_AIM OF THE TASK_.
Answer with a single number stating how many lines of the entries below include the string "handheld".

[Stored data entries]
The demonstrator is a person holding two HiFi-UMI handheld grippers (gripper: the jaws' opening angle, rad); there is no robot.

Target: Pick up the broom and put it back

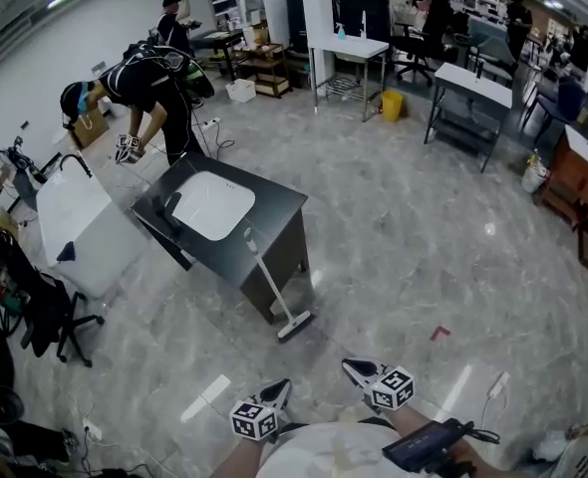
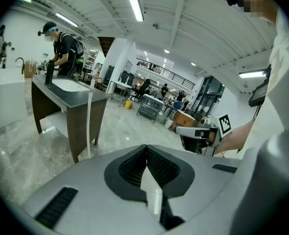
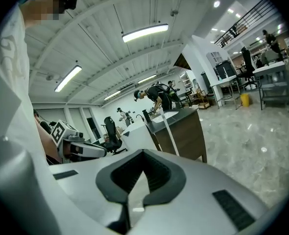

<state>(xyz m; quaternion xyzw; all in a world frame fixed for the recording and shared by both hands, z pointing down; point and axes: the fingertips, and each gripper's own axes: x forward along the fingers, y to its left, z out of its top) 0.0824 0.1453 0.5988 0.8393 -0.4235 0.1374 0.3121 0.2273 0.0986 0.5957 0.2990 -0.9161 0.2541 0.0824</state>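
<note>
Both left gripper (image 1: 276,392) and right gripper (image 1: 357,369) have jaws pressed together, empty; spread them early, pinch the broom (image 1: 270,284) mid-handle

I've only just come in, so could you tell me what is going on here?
A person holds a gripper in each hand and faces a broom that leans against a dark sink cabinet, its head on the floor. The left gripper and right gripper are both shut and empty, held low near the body and well short of the broom. Another person bends over behind the cabinet.
</note>
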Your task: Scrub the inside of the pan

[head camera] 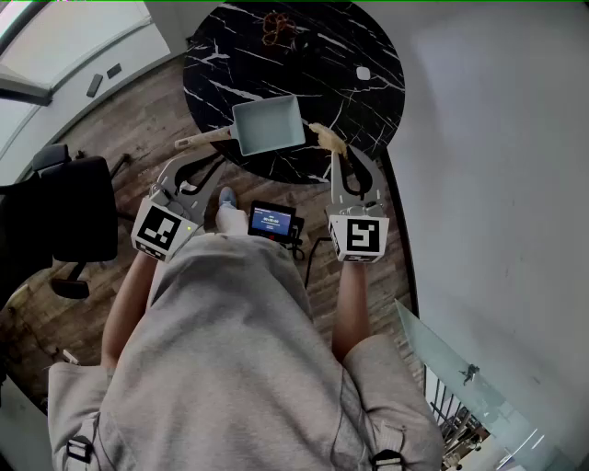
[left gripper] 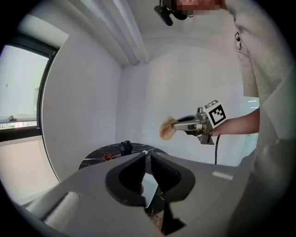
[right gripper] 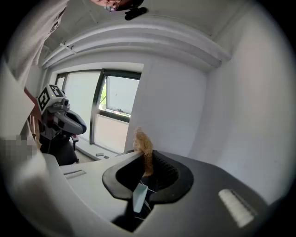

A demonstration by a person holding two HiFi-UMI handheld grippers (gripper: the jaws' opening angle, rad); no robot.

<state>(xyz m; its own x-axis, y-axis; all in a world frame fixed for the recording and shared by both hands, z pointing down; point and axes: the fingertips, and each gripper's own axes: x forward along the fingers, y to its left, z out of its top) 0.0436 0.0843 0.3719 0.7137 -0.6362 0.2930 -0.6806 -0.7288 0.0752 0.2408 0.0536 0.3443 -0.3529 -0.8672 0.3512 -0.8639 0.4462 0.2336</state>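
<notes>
A square pale blue-grey pan (head camera: 269, 126) with a wooden handle (head camera: 202, 140) sits at the near edge of a round black marble table (head camera: 368, 46). My left gripper (head camera: 213, 158) hovers just short of the handle, jaws shut with nothing between them. In the left gripper view its jaws (left gripper: 147, 159) nearly touch, and a sliver of the pan (left gripper: 150, 187) shows below the gap. My right gripper (head camera: 333, 152) is shut on a tan scrubber (head camera: 327, 136), held just right of the pan. The scrubber (right gripper: 144, 148) sticks up from the right gripper (right gripper: 145, 162).
A brown bundle (head camera: 276, 28) and a small white object (head camera: 363, 74) lie at the table's far side. A black office chair (head camera: 74, 221) stands on the wooden floor to the left. A small screen (head camera: 271, 221) hangs at the person's front. A white wall runs along the right.
</notes>
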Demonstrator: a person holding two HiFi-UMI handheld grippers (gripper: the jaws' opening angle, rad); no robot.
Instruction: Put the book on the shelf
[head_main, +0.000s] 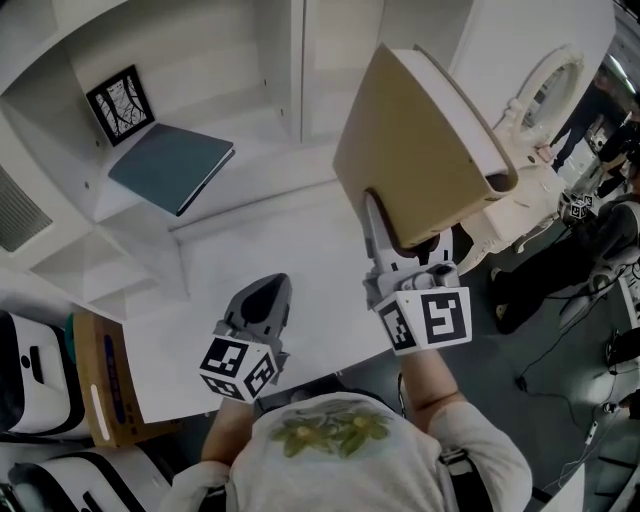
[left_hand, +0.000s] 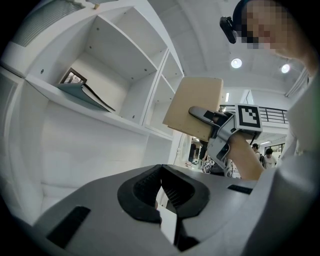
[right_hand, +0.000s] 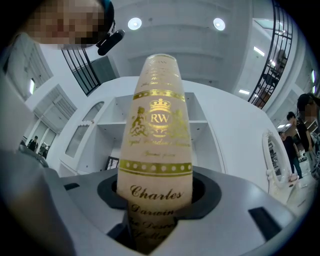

_ANSWER FOR THIS EXERCISE_.
3